Unbound laccase after covalent immobilisation was washed off from the carriers using different buffers to break the unspecific bonds formed between the protein molecule and the carrier. Eluted LAC allowed determination of the type of unspecific bonds, such as adsorption (in phosphate eluates), ionic bonds (in NaCl eluates), van der Waals forces (in phosphate-buffer eluates), and hydrophobic bonds (in water eluates). TRIS-HCl buffer was used to block of unreacted active groups. The wash-off procedure was as follows (10 mL of buffer per g of carrier): 0.1 M phosphate buffer pH 7 (washed four times), 0.5 M NaCl (washed twice for 15 min), phosphate-citrate buffer pH 5 (washed three times for 30 min), 0.5 M TRIS-HCl pH 7 (washed three times), distilled water (washed six times for 10 min), and again 0.1 M phosphate buffer twice. The percent of unspecific bonds allowed calculating the percent of covalent bonds [46].

3.5. Stability of LAC

The selected conditions for long-term storage of immobilised LAC were optimised, i.e., the type (Na-tartaric, McIlvain) and pH values (3.0–6.0) of the buffer and the concentration of Na-tartaric buffer pH 5 and 6 (1–100 mM). Triple preparations of immobilised LAC weighing 0.5 g each were stored at 4 °C and the activity of both immobilised and free LAC was measured every second week. The evaluation of thermostability was performed using immobilised LAC samples (0.1 g) and corresponding activity of free LAC suspended in a buffer that was optimal for the tested carrier. Samples of immobilised and free LAC were incubated at the temperature from 4 °C to 80 °C for 24 h. Changes in LAC activity were expressed as a percentage of initial LAC activity (time 0).

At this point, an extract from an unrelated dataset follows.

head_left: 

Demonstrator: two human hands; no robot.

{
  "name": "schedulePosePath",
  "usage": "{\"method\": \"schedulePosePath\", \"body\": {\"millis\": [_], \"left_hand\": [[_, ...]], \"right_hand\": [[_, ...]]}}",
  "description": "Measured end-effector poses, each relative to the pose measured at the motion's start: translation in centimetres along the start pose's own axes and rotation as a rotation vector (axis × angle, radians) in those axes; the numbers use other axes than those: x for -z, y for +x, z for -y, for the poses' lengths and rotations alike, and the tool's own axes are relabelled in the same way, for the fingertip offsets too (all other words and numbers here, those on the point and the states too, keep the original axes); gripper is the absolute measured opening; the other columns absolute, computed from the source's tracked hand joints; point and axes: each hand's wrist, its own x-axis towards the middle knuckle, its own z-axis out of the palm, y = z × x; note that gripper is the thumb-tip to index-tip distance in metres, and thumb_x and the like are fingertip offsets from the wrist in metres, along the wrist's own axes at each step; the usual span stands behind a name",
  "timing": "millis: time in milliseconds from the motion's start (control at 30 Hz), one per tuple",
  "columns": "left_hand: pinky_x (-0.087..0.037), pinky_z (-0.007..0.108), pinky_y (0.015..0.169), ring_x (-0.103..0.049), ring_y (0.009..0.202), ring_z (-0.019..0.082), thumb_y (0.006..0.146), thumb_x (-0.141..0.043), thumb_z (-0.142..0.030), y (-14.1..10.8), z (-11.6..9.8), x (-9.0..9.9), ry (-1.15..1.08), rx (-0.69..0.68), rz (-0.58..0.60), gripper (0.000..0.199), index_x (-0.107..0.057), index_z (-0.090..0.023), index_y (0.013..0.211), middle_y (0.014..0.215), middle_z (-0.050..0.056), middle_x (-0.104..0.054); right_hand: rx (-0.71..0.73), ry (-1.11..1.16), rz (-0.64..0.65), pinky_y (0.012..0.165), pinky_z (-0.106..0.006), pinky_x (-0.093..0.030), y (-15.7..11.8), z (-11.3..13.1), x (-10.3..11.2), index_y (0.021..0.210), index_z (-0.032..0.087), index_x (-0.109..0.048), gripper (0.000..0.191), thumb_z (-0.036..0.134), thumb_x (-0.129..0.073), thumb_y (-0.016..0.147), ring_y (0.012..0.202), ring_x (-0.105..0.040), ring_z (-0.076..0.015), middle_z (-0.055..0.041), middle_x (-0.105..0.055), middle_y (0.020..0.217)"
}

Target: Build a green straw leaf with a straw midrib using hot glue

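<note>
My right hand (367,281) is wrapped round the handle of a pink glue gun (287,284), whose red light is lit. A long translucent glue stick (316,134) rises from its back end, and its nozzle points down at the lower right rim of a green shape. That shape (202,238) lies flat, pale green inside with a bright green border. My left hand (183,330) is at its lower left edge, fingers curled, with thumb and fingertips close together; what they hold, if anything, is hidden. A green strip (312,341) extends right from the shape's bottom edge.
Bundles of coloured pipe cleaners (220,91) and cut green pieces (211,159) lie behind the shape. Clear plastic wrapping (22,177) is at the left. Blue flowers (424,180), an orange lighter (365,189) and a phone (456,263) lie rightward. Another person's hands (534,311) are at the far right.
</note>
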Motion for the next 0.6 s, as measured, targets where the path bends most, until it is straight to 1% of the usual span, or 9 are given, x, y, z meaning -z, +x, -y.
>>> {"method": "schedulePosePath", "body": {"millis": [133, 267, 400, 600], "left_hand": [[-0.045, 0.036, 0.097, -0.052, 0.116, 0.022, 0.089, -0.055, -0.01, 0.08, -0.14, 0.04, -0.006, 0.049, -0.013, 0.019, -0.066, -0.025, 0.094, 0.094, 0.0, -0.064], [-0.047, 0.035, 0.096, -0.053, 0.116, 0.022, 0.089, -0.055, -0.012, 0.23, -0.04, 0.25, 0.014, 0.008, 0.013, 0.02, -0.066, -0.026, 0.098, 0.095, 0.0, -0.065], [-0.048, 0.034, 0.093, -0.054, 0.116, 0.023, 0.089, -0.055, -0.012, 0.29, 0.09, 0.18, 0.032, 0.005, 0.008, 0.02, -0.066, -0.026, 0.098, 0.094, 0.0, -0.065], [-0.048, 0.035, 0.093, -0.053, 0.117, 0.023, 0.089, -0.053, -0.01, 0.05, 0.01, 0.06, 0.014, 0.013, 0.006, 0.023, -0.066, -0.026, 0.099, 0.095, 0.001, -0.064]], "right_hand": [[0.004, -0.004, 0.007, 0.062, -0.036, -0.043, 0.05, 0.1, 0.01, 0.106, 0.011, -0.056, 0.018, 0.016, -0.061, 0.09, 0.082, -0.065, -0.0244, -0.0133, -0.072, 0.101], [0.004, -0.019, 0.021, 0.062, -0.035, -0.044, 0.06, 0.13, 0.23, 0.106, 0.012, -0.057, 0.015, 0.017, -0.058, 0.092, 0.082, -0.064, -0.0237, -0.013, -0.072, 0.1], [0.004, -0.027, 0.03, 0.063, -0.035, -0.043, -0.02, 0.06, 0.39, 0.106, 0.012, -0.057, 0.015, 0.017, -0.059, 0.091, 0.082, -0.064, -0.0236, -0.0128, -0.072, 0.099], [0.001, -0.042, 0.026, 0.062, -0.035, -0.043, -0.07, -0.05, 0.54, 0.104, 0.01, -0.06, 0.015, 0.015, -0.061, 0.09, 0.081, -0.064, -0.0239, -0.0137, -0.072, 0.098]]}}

3.6. Transformation of Endocrine Disrupting Chemical

Bisphenol A (BPA) was first transformed in the concentration range from 0.5 mg/L to 10 mg/L using LAC immobilised on four different carriers (C2C, C6C, CEL100, and C18C) with final activity of 5 U/L. The amount of bonded protein differed in the case of each carrier and was 1 mg per 1 g of carriers C2 and C6, 0.25 mg per 1 g of carrier CEL100, and 0.5 mg per 1 g of carrier C18. The reaction was performed in 6-well plates containing a mixture of 0.1 M sodium-tartrate buffer pH 5.5 and the substrate. The reaction mixture was incubated on a rotary shaker (115 rpm) at room temperature. The reaction was conducted in a volume of 10 mL in 6-well plates for 72 h, and samples were taken for analysis every 24 h. Afterwards, transformation of BPA at the concentration of 10 mg/L was performed using preparations of laccase with final activity of 12U/L in analogical conditions. The amount of immobilised protein was increased to 4 mg/g of carriers C2 and C6 or 1 mg/g of carriers CEL100 and C18. In every step, control experiments of substrate absorption were performed using immobilised bovine serum albumin (BSA) at a concentration adequate to the concentration of immobilised laccase of 1 mg/g or 4 mg/g incubated with a mixture of the sodium-tartrate buffer and the substrate.
The reusability of immobilised LAC was performed for carriers C2C, C6C and CEL100 in analogical conditions using LAC final activity of 12 U/L. Between each batch the carriers were washed 5-times using 5 mL of 0.1 M sodium-tartrate buffer pH 5.

3.7. High Pressure Liquid Chromatogrpahy (HPLC)

Transformation mixtures containing samples of BPA were analysed using a Zorbax Eclipse-C18 reverse-phase HPLC column (Agilent®, Santa Clara, CA, USA) and eluent consisting of 70% methanol. The sample volume was 5 µL and the analysis lasted 3 min. A signal was recorded at 275 nm and 225 nm.

3.8. Ecotoxicity Microtox® Test

The environmental toxicity test of BPA and the product of its transformation by immobilised laccase was carried out according to the Microtox® biotest methodology, which consists in analysing the decrease in the bioluminescence of Vibrio fisheri bacteria under the influence of the tested compound. The results demonstrated a 50% decrease in bioluminescence intensity designated EC50, i.e., the concentration of tested substances producing a 50% effect. The initial concentration of BPA in this test was 10 mg/L.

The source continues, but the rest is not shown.